Algorithm for sorting a two-dimensional array based on similarities of adjecent objects

I'm writing a program that is supposed
to sort a number of square tiles (of which
each side is colored in one of five colors—red, orange,
blue, green and yellow), that are laying next to each other
(eg 8 rows and 12 columns) in a way that as many sides with
the same color connect as possible.
So, for instance, a tile with right side colored
red should have a tile on the right that has a red left-side.)
The result is evaluated by counting how many non-matching pairs
of sides exist on the board. I'm pretty much done with the actual program;
I just have some trouble with my sorting algorithm. Right now I'm using
Bubble-sort based algorithm, that compares every piece on the board
with every other piece, and if switching those two reduces the amount of
non-matching pairs of sides on the board, it switches them. Here a
abstracted version of the sorting function, as it is now:
for(int i = 0 ; i < DimensionOfBoard.cx * DimensionOfBoard.cy ; i++)

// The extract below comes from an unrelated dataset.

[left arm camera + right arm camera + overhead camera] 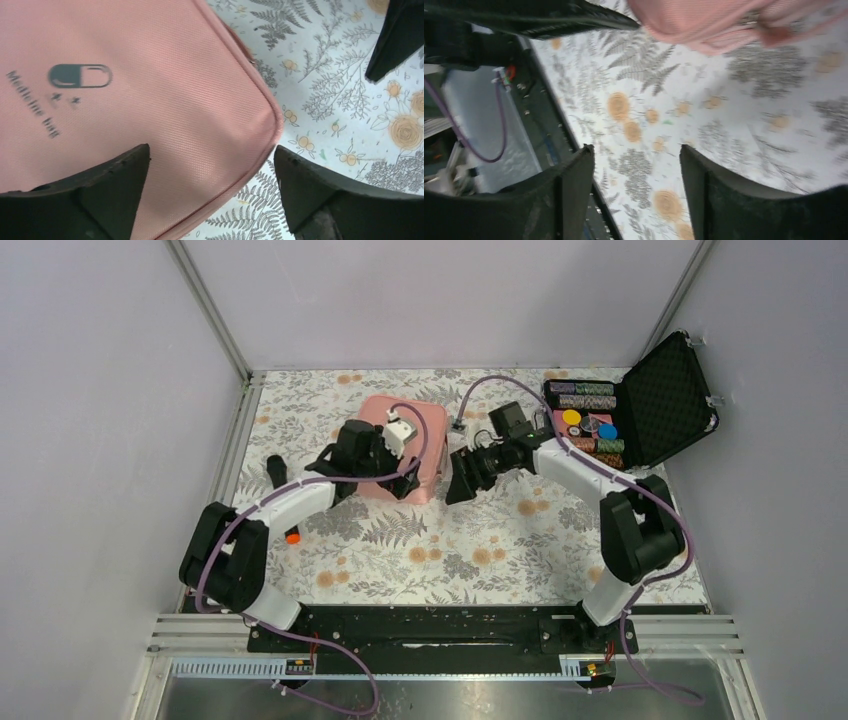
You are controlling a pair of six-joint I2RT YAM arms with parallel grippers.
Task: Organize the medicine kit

for(int j = 0 ; j < DimensionOfBoard.cx * DiemsionOfBoard.cy ; j++)
{
// Comparing a piece with itself is useless
if(i == j)
continue;
// v1 is the amount of the nonmatching sides of both pieces
// (max is 8, since we have 2 pieces with 4 sides each (duh))
int v1 = Board[i].GetNonmatchingSides() + Board[j].GetNonmatchingSides();
// Switching the pieces, if this decreases the value of the board
// (increases the amount of nonmatching sides) we'll switch back)
SwitchPieces(Board[i], Board[j]);
// If switching worsened the situation ...
if(v1 < Board[i].GetNonmathcingSides() + Board[j].GetNonmatchingSides())
// ... we switch back to the initial state
SwitchPieces(Board[i], Board[j]);
}
As an explanation: Board is a pointer to an array of Piece Object. Each Piece has
four Piece-pointers that point to the four adjacent pieces (or NULL, if the Piece is
a side/corner piece.) And switching actually doesn't switch the pieces itself, but
rather switches the colors. (Instead of exchanging the pieces it scrapes off the color
of both and switches that.)
This algorithm doesn't work too bad, it significantly improves the value of the
board, but it doesn't optimize it as it should. I assume it's because side and corner
pieces can't have move than three/two wrong adjacent pieces, since one/two side(s)
are empty. I tried to compensate for that (by multiplying Board[i].GetMatchingPieces()
with Board[i].GetHowManyNonemptySides() before comparing), but that didn't help a bit.
And that's where I need help. I don't know very many sorting algorithms, let alone
those that work with two-dimensional arrays. So can anyone of you know about
an algorithmic concept that might help me to improve my work? Or can anyone see a
problem that I haven't found yet? Any help is appreciated. Thank you.
if there was a switch you have to re-evaluate a board, because there might be previous positions where now you could find an enhancement.
Note that you are going to find only a local minimum with those swappings. You might won't be able to find any enhancements but that doesn't mean that's the best board configuration.
One way to find a better configuration is to shuffle a board and search for a new local minumum, or use an algorithm-skeleten that allows you to make bigger jumps in the state, eg: Simulated annealing.